Write each line again exactly as it is, from the opening line of the records below through the one containing "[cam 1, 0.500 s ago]", and add nothing.

(Beginning of Records supplied)

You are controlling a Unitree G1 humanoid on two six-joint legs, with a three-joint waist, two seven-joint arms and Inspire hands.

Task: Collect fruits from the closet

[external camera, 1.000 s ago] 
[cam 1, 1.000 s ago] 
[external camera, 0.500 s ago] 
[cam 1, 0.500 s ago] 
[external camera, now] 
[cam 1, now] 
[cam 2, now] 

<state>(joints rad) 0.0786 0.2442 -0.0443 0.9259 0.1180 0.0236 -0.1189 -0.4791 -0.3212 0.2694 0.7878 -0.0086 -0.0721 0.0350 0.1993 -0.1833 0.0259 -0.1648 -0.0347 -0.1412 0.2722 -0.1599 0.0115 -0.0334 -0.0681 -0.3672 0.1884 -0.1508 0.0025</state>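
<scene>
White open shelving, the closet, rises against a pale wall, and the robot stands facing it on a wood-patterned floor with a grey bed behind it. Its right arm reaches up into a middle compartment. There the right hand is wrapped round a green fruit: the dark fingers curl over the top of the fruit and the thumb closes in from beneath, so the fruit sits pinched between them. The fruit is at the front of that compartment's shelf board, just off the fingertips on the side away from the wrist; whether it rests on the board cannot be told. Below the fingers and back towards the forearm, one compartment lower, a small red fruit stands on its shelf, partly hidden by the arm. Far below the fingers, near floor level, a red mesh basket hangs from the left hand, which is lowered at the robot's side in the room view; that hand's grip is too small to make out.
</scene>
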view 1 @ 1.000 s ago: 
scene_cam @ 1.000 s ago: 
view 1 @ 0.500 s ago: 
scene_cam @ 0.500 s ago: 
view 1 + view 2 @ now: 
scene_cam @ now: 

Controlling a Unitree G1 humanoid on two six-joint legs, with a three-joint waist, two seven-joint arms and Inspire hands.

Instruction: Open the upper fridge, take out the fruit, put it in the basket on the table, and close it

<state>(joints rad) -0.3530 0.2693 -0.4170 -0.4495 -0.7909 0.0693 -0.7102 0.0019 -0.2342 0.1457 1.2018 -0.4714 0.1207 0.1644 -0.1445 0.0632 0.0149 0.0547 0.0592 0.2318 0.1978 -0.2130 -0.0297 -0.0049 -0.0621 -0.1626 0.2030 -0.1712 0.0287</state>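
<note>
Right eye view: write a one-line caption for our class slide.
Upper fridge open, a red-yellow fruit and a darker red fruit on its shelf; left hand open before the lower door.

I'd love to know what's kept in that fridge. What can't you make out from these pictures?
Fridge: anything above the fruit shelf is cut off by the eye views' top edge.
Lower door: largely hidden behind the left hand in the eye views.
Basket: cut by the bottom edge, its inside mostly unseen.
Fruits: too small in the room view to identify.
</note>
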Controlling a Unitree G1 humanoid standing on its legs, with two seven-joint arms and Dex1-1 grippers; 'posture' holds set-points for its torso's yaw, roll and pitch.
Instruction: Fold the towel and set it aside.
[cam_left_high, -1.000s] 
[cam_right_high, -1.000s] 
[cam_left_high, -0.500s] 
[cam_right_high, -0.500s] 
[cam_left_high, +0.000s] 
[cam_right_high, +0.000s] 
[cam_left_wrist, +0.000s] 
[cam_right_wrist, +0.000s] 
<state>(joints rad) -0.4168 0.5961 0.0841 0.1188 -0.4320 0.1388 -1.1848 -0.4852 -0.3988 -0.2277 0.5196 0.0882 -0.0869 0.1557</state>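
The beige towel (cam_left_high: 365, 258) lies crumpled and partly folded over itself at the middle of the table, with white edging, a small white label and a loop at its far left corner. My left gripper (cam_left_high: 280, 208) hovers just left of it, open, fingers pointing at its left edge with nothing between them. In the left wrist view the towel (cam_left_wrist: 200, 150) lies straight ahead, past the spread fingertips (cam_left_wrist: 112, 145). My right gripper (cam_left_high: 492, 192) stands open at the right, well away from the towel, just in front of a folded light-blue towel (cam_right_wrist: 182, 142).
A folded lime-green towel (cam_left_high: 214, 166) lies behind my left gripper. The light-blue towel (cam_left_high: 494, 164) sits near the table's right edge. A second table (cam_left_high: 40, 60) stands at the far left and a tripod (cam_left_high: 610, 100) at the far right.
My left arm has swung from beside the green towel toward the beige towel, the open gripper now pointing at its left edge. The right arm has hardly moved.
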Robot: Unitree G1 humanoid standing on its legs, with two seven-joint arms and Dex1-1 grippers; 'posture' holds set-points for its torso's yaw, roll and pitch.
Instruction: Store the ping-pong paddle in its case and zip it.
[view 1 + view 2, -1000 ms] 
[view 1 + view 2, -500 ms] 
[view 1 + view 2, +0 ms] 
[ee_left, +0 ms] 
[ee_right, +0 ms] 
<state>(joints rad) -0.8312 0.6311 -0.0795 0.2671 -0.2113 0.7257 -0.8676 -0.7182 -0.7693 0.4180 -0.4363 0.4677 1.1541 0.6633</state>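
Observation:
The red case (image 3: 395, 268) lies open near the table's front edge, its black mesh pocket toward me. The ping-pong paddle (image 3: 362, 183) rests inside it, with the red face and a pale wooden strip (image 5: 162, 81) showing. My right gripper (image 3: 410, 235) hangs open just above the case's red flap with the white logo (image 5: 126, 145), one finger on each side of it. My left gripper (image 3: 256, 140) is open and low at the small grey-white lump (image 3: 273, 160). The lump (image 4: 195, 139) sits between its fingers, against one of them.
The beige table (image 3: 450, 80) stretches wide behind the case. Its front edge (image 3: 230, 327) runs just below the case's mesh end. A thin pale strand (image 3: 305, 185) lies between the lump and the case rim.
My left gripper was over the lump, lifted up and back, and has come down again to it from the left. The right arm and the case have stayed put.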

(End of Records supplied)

#### Solution to the exercise
You are controlling a Unitree G1 humanoid on two six-joint legs, with a three-joint waist, two seven-joint arms and Inspire hands.

Task: Collect fruits from the closet

[external camera, 1.000 s ago] 
[cam 1, 1.000 s ago] 
[external camera, 0.500 s ago] 
[cam 1, 0.500 s ago] 

This exercise is finished.